Meurtre à Tôkyô de Stanley Guy, polar dont l’intérêt principal est de présenter de façon ludique un portrait de la société tokyoite du début des années 1980.
Une intrigue convenue
Cette enquête convenue et peu rythmée commence avec la découverte du cadavre d’un malfrat au petit matin dans les eaux de la Tama. Araki est un journaliste divorcé, buveur et faisant peu de cas des conventions dans une société japonaise extrêmement rigide et codifiée. Il tente de relancer sa carrière au point mort dans un journal à sensation par cette enquête qui le mène dans le monde des yakuzas et du banditisme en col blanc.
Un portrait acerbe de la société japonaise
En effet, cette fiction décrit avec finesse et grande précision les relations sociales au Japon, tant dans la sphère familiale que dans le monde professionnel. Elle pointe par exemple les travers et contradictions qui portaient déjà en germe les névroses et dérives que l’on connait de la société japonaise du XXIème siècle.
Ainsi, ce livre détaille un portrait acerbe et extrêmement bien documenté de la mentalité japonaise. Poids de la hiérarchie, des ancêtres, exclusion de l’étranger, alcoolisme social, prégnance de l’entreprise sur la vie privée… dans un monde où les apparences, l’appartenance et la soumission au groupe sont tout.
Décidément, elle différait du tout au tout non seulement de ses collègues des « affaires d’eau », mais aussi des jeunes secrétaires, contraintes de rivaliser de niaiserie et de timidité afin de ne pas mettre en danger leurs chances de mariage en apparaissant intelligentes ou décidées.
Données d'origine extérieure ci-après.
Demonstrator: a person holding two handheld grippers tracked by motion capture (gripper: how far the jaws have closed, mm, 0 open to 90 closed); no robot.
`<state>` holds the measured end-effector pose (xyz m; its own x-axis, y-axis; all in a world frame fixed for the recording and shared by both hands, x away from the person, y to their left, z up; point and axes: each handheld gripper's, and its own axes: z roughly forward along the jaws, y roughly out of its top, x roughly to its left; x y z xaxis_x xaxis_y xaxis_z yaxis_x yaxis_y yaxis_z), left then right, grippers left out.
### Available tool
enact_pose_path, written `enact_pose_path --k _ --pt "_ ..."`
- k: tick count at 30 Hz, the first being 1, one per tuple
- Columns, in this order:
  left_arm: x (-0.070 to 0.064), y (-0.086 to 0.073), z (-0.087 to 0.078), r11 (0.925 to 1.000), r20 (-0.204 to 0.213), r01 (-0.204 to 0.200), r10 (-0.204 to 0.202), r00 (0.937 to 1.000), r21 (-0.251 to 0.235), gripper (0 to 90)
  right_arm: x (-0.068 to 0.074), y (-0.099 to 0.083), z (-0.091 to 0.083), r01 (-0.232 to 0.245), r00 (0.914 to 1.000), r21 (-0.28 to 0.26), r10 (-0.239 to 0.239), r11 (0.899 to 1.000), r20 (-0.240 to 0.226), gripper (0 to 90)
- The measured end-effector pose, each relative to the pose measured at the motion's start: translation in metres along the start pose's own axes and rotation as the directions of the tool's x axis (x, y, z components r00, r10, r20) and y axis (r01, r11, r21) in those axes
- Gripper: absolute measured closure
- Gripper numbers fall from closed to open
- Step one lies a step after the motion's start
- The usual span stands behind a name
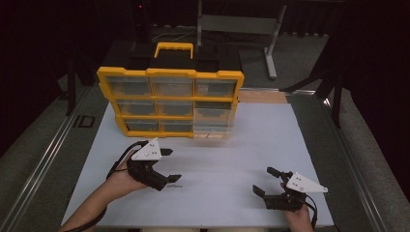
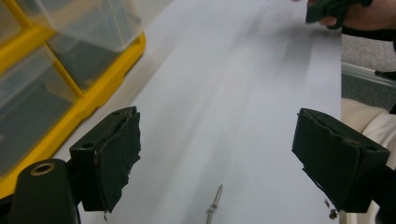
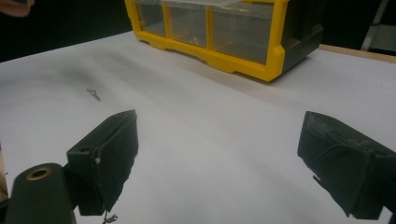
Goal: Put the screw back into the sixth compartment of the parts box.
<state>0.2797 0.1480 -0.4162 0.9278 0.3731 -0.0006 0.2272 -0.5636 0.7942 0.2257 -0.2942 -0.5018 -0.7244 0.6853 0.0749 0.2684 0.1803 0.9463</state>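
On the white counter (image 1: 227, 159) we see a small screw (image 1: 175, 184) lying flat just beside our left tool (image 1: 169, 166), whose jaws are released and empty around it. Our right tool (image 1: 265, 181) sits well apart, jaws released too. Behind stands a yellow organizer (image 1: 170, 100), upright.

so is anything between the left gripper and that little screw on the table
Nothing visible. The left gripper is open, and the screw lies on the bare white table just ahead, between its jaws. The yellow organizer stands well off to one side.
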Motion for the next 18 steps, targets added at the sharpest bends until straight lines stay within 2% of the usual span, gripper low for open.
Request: enact_pose_path --k 5,9,14,18 --pt "0.001 -0.013 0.005 0.9998 0.023 0.016 -0.016 0.9996 0.015 17.4 0.0 0.0 0.0 0.0 1.0 0.004 0.0 1.0 0.001 12.4" --pt "0.003 -0.023 0.009 0.9992 0.038 0.025 -0.026 0.9989 0.033 22.7 0.0 0.0 0.0 0.002 1.0 0.006 -0.002 1.0 0.001 12.4" --pt "0.006 -0.037 0.018 0.9963 0.063 0.033 -0.038 0.9973 0.08 31.8 0.0 0.0 0.0 -0.001 1.0 0.005 0.001 1.0 0.001 12.4" --pt "0.009 -0.048 0.026 0.9902 0.062 0.043 -0.052 0.9968 0.133 41.2 0.0 0.0 0.0 -0.001 1.0 0.003 0.001 1.0 -0.002 12.4"
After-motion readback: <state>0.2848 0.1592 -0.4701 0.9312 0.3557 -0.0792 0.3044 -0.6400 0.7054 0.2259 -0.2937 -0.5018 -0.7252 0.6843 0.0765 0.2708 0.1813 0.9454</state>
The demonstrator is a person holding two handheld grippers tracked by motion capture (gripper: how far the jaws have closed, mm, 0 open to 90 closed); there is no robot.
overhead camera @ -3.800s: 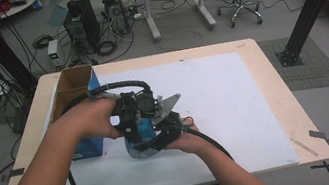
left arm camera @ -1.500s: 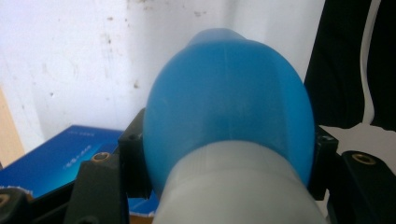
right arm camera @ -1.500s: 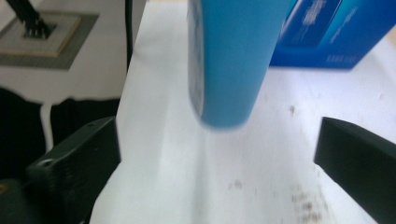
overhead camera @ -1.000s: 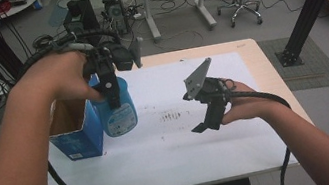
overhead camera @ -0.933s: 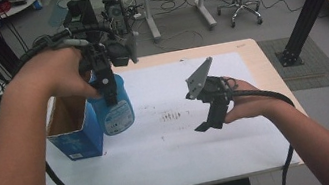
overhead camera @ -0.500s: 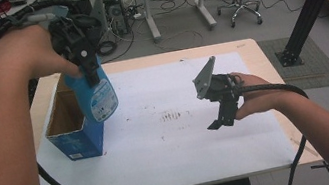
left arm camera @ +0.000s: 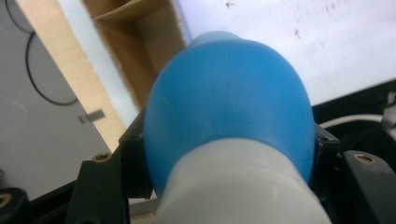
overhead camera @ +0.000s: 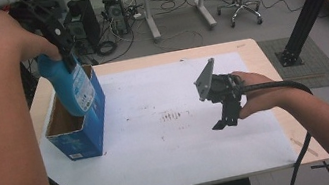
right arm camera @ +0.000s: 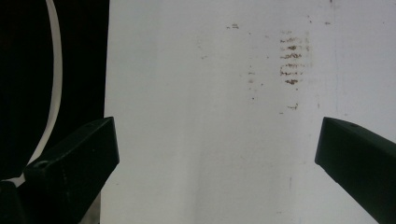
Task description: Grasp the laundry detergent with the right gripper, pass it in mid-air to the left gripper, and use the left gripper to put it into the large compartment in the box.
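The left claw (overhead camera: 63, 51) pinches a blue bottle (overhead camera: 69, 85) by its upper end and holds it over the open top of a blue box (overhead camera: 83, 129) at the left of the bench (overhead camera: 258, 56). The bottle's long axis runs nearly upright, tilted a little, with its base pointing down into the box mouth and its top up toward the hand. In the left gripper view the bottle (left arm camera: 229, 116) sits between the two black jaws, its pale cap end nearest the camera and its blue body pointing away toward the brown inside of the box (left arm camera: 140, 51). The bottle carries a pale label, and the box has a small white patch low on its front; the writing on both is too small to read. The right claw (overhead camera: 224, 115) hangs spread wide over the white sheet (overhead camera: 186, 144) toward the bench's right side, holding nothing, near some brown smudges (right arm camera: 292, 58).
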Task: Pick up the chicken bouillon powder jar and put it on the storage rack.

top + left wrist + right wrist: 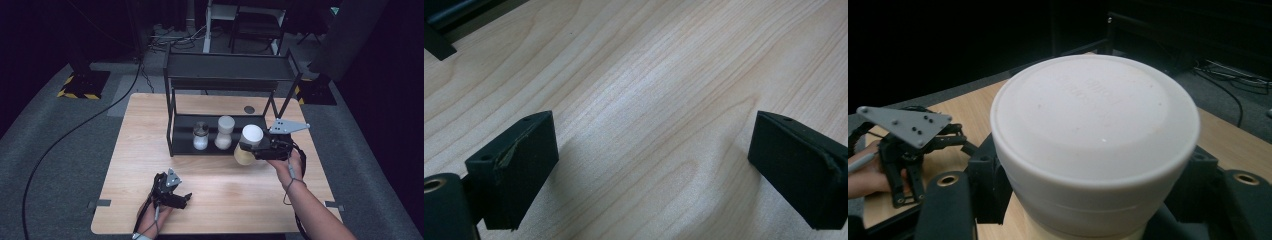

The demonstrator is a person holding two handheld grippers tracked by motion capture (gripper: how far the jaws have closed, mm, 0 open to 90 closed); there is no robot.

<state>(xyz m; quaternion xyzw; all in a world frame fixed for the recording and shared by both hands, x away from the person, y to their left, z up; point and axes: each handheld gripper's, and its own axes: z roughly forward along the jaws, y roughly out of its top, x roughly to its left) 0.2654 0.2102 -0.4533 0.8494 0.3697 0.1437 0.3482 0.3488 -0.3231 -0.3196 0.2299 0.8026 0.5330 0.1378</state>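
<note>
High view | jars: 3 | right gripper (256, 150) clamps one jar (248, 145) | left gripper (186, 198) wide

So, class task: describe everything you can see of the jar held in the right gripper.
The jar has a wide, smooth white lid, plastic by its look, with faint embossed lettering too blurred to read, and a pale yellowish body below. It is shut and tilted, clamped by the right gripper at the sides, at the front right of the black shelf rack.

Matt white plastic lid (1095, 125), pale smooth wood-grain table (664, 75), black metal rack (225, 75).
</note>
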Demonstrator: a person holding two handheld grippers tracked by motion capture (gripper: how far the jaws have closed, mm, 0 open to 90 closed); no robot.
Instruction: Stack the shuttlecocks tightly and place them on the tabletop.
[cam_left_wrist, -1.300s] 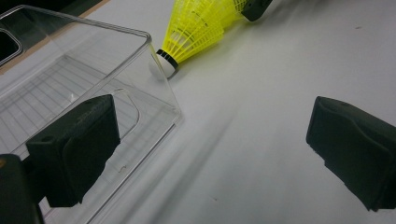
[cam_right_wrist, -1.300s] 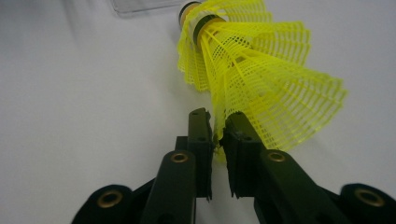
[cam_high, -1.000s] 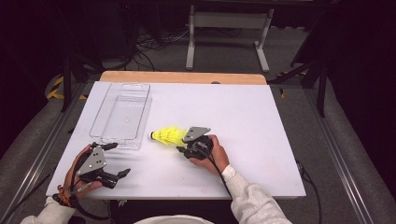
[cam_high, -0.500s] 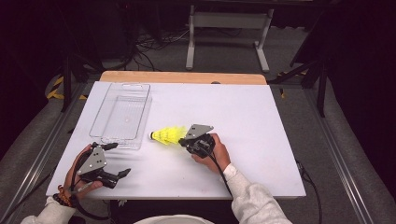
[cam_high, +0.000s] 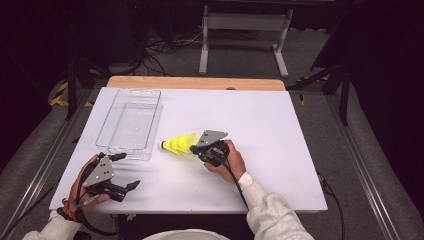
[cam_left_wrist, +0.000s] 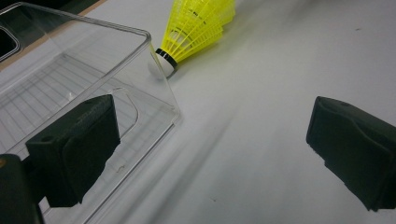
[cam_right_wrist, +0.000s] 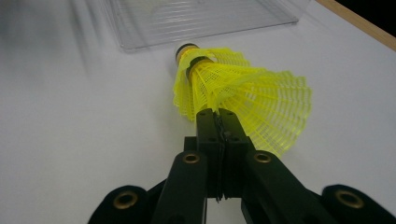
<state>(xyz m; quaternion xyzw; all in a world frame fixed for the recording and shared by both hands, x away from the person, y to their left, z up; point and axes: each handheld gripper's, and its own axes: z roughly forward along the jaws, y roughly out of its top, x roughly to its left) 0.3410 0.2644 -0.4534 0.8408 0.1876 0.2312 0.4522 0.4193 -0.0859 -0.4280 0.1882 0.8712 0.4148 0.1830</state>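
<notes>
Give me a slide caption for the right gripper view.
Right gripper pinching the yellow shuttlecock's skirt edge, clear tray just beyond.

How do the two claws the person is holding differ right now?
The right claw is pinched shut on the skirt of the yellow shuttlecock, while the left claw is spread wide open and holds nothing. The right claw sits near the middle of the white table; the left claw sits at the near left, by the corner of the clear plastic tray. Both are black, hand-held, and point toward the tray.
</notes>
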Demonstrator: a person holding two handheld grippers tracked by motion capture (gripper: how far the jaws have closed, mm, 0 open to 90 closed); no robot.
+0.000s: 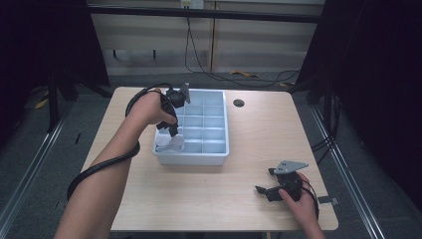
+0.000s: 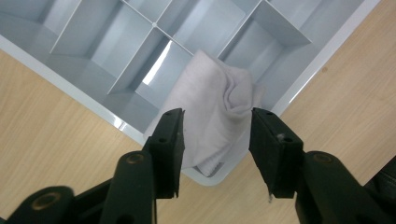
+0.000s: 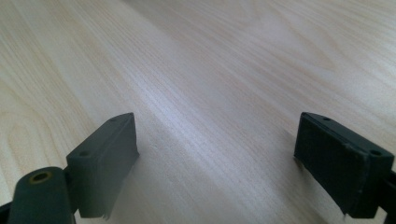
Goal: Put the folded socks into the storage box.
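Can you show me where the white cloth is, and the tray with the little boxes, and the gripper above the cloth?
white cloth (image 2: 212, 116), left gripper view, on its bunched middle fold.
tray (image 1: 217, 158), high view, on its near outer wall.
left gripper (image 2: 217, 140), left gripper view, midway between its fingertips.

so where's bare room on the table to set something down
Bare table lies right of the divided tray and in front of it, up to the right gripper. The tray's near-left corner is crowded: white cloth, left gripper.
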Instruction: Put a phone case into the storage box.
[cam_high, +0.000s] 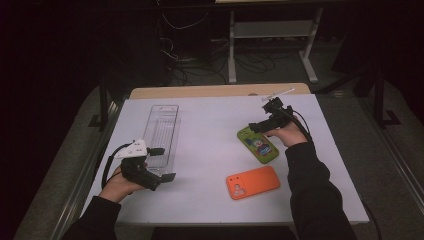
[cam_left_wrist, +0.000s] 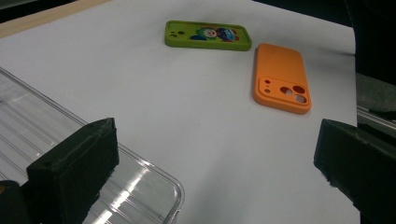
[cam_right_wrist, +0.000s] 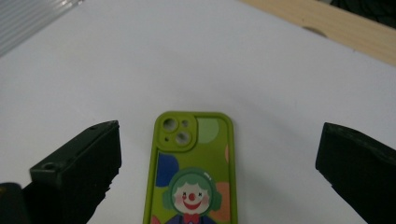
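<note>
Nearest the person, an orange phone case (cam_high: 253, 182) lies flat on the white table (cam_high: 210, 195) with its camera cutouts up, apart from both tools. To its left, the left gripper (cam_high: 161, 165) is held low at the near end of a clear plastic tray (cam_high: 161, 131); in the left gripper view its jaws stand wide apart with nothing between them but bare table, the tray's rounded corner (cam_left_wrist: 154, 186) sitting just beside the left jaw, while the orange case (cam_left_wrist: 281, 77) and the green case (cam_left_wrist: 208, 35) lie well ahead. Farther back, on the right, the right gripper (cam_high: 256, 127) hovers over the far end of a green phone case (cam_high: 257, 144) printed with a clown figure. In the right gripper view its jaws are spread wide and hold nothing; the green case (cam_right_wrist: 194, 163) lies centred in the gap between them, lens cutouts pointing away, clear of both jaws. The tray runs lengthwise toward the table's far edge, where a wooden strip (cam_high: 210, 91) shows.
</note>
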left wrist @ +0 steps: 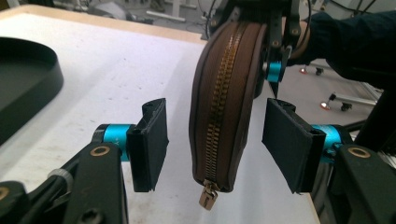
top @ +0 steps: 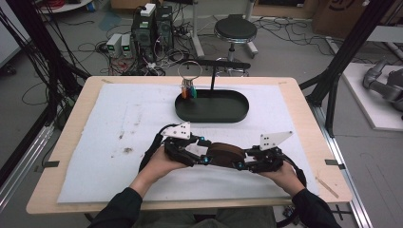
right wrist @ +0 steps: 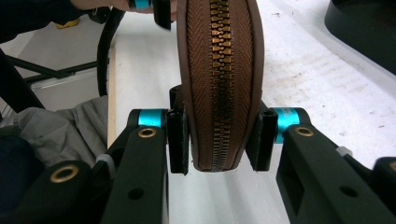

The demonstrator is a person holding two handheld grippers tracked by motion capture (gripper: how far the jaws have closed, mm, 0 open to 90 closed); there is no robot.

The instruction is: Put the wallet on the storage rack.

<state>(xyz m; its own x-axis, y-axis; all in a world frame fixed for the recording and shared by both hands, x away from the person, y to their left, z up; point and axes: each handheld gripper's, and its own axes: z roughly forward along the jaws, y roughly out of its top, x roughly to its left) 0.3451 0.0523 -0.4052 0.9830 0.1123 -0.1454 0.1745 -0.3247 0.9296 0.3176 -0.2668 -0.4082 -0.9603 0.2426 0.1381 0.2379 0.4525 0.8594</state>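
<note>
A brown zippered pouch (top: 225,154) is held just above the white mat, between both grippers, near the table's front. My right gripper (top: 240,164) is shut on the pouch's right end; in the right gripper view its pads (right wrist: 177,140) press both sides of the pouch (right wrist: 219,84), zipper facing up. My left gripper (top: 204,156) is open around the left end. In the left gripper view the pouch (left wrist: 224,107) hangs between the spread pads (left wrist: 149,144) without touching them, and the brass zipper pull (left wrist: 207,196) dangles at its near tip.
A black oval tray (top: 211,118) lies at the back middle of the white mat (top: 119,123), with a post, a wire ring and small coloured items (top: 188,90) at its left end. A stool (top: 235,31) and computers stand on the floor beyond the table.
</note>
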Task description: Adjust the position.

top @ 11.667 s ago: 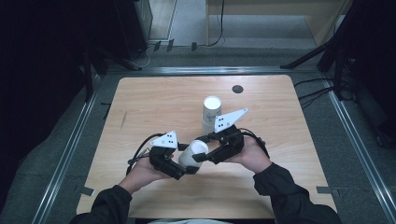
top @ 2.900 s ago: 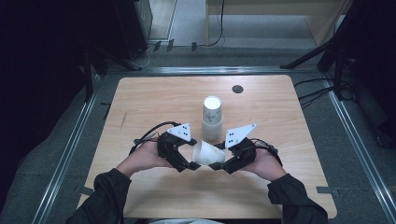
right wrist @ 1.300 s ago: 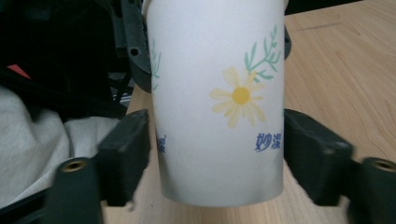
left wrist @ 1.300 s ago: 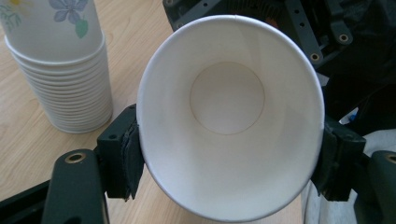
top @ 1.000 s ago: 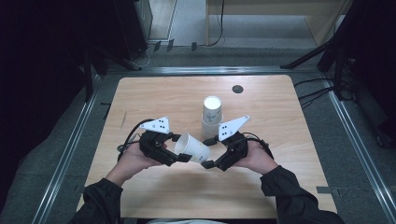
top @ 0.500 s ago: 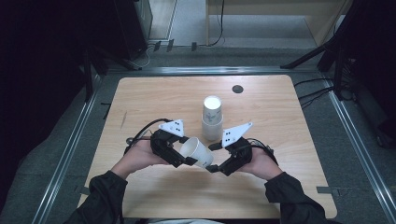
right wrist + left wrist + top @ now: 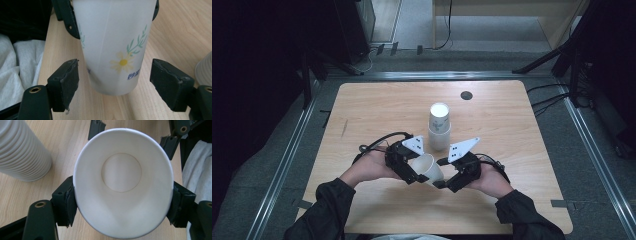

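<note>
The left hand-held gripper (image 7: 418, 172) squeezes a paper cup (image 7: 428, 168) by its rim. The right hand-held gripper (image 7: 443, 176) is wide apart around its bottom.

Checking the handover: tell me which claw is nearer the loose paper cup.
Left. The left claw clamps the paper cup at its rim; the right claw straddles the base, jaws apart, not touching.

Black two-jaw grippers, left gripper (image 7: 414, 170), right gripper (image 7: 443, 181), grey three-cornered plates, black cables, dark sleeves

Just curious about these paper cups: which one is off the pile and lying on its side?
The single cup clamped in the left gripper, tipped sideways; the others stand nested in the upright stack behind it.
</note>
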`<act>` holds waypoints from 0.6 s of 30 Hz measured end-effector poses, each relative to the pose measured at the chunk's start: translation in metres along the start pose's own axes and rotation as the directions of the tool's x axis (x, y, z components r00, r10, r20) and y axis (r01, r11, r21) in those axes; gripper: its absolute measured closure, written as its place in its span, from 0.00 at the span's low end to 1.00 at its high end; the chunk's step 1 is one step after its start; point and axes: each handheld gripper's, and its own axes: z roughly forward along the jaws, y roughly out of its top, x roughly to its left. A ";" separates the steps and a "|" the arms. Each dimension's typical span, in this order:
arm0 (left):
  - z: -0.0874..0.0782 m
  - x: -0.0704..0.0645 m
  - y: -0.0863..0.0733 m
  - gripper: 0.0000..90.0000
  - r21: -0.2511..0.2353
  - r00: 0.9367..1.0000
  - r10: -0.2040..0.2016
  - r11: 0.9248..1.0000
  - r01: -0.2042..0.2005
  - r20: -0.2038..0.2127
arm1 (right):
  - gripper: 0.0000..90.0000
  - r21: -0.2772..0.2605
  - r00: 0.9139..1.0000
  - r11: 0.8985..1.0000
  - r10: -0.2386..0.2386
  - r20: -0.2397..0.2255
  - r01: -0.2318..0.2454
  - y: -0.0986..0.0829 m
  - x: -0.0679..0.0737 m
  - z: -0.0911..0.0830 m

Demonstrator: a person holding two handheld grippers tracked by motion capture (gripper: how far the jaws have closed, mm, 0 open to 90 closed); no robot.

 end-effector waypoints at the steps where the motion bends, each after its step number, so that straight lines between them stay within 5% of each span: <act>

Et bien sûr des femmes au foyer, délicats pétales de cerisier vite fanés, innombrables victimes sacrificielles au dieu prospérité.
En effet, le réel intérêt de ce polar est qu’il démontre le prix à payer pour s’extraire de cette existence sociale et mener une vie individuelle à l’occidentale. En cela, ce polar écrit en 1988 traite magistralement des questionnements des Japonais dans les années 80 et 90.
Un univers opaque et ténébreux
Par ailleurs, le livre est bien écrit et les mots conservés en japonais traduits à chaque page n’en alourdissent pas la lecture. Tokyo et les provinces environnantes sont décrites avec précision et emportent le lecteur occidental dans un monde « exotique », opaque et ténébreux qu’il est agréable d’appréhender. L’imagination du lecteur a de quoi se satisfaire et extrapoler.
De plus, l’auteur Stanley Guy a longtemps vécu au Japon ce qui explique les descriptions de paysages et des habitudes des Tokoites si vivants. Ainsi, le narrateur présente les interactions entre les personnages, leurs relations très codifiées dans le détail. Un bonheur pour le lecteur épris d’Asie.
Prenant pour argent comptant les politesses et les mille manières de sauver la face pour lesquelles la langue japonaise a été façonnée et détournée, il était incapable de percer la vraie signification du discours et les intentions réelles de celui qui parlait.
Avis et Note :
Note 3/5 : La lenteur de l’intrigue pénalise ce polar pourtant bien écrit et très détaillé. Les excellentes descriptions réhaussent l’impression générale.
En revanche, pour un polar rythmé et haletant, préférez L’Affaire Alaska Sanders du Suisse Joël Dicker publié en 2022.